### REQUIRED WORK
Retype every entry exactly, down to the last character.

### Excerpts from a dataset
───

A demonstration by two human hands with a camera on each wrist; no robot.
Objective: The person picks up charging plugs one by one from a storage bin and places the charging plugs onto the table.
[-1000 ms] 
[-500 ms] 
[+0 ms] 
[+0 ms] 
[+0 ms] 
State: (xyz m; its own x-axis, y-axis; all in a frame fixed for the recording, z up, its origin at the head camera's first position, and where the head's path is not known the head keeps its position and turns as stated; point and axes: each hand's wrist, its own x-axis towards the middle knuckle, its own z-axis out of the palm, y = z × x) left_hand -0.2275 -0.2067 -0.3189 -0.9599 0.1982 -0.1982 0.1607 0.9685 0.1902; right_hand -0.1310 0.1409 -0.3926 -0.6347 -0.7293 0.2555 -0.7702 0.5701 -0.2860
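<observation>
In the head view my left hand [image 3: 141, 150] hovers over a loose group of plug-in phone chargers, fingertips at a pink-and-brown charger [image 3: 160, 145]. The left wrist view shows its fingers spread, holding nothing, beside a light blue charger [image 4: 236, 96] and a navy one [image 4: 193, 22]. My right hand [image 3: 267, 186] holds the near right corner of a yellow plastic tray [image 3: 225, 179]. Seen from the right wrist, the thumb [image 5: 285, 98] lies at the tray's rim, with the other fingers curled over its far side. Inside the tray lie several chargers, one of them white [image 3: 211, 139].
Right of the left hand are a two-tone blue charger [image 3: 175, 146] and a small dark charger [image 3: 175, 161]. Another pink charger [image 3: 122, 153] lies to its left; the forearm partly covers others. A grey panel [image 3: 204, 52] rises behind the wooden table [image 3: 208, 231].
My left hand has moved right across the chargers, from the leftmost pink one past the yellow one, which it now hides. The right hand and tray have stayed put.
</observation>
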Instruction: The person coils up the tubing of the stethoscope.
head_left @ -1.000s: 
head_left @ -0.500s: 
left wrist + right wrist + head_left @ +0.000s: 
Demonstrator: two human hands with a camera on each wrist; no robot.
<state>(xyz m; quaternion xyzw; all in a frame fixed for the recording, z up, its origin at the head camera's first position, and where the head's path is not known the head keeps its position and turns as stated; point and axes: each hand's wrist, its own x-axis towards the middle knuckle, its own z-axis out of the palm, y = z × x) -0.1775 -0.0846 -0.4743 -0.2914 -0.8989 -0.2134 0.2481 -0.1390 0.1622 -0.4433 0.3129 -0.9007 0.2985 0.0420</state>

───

### REPLY
A demonstration by two human hands with a camera on each wrist; no robot.
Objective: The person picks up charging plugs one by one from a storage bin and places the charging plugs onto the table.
[-1000 ms] 
[-500 ms] 
[+0 ms] 
[+0 ms] 
[+0 ms] 
State: (xyz m; its own x-axis, y-axis; all in a frame fixed for the recording, z up, its origin at the head camera's first position, and where the head's path is not known the head keeps its position and turns as stated; point and axes: each hand's wrist, its own x-axis towards the middle knuckle, its own z-axis out of the palm, y = z × x) left_hand -0.2275 -0.2067 -0.3189 -0.9599 0.1982 -0.1982 0.1607 0.9685 0.1902; right_hand -0.1310 0.1409 -0.3926 -0.6347 -0.7293 0.2555 -0.7702 0.5701 -0.2860
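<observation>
In the head view my left hand [image 3: 141, 150] hovers over a loose group of plug-in phone chargers, fingertips at a pink-and-brown charger [image 3: 160, 145]. The left wrist view shows its fingers spread, holding nothing, beside a light blue charger [image 4: 236, 96] and a navy one [image 4: 193, 22]. My right hand [image 3: 267, 186] holds the near right corner of a yellow plastic tray [image 3: 225, 179]. Seen from the right wrist, the thumb [image 5: 285, 98] lies at the tray's rim, with the other fingers curled over its far side. Inside the tray lie several chargers, one of them white [image 3: 211, 139].
Right of the left hand are a two-tone blue charger [image 3: 175, 146] and a small dark charger [image 3: 175, 161]. Another pink charger [image 3: 122, 153] lies to its left; the forearm partly covers others. A grey panel [image 3: 204, 52] rises behind the wooden table [image 3: 208, 231].
My left hand has moved right across the chargers, from the leftmost pink one past the yellow one, which it now hides. The right hand and tray have stayed put.
</observation>
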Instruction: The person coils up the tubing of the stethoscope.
head_left @ -1.000s: 
head_left @ -0.500s: 
left wrist + right wrist + head_left @ +0.000s: 
Demonstrator: two human hands with a camera on each wrist; no robot.
<state>(xyz m; quaternion xyzw; all in a frame fixed for the recording, z up, its origin at the head camera's first position, and where the head's path is not known the head keeps its position and turns as stated; point and axes: each hand's wrist, its own x-axis towards the middle knuckle, its own z-axis out of the palm, y = z × x) -0.1775 -0.0846 -0.4743 -0.2914 -0.8989 -0.2134 0.2481 -0.1390 0.1622 -0.4433 0.3129 -0.9007 0.2985 0.0420</state>

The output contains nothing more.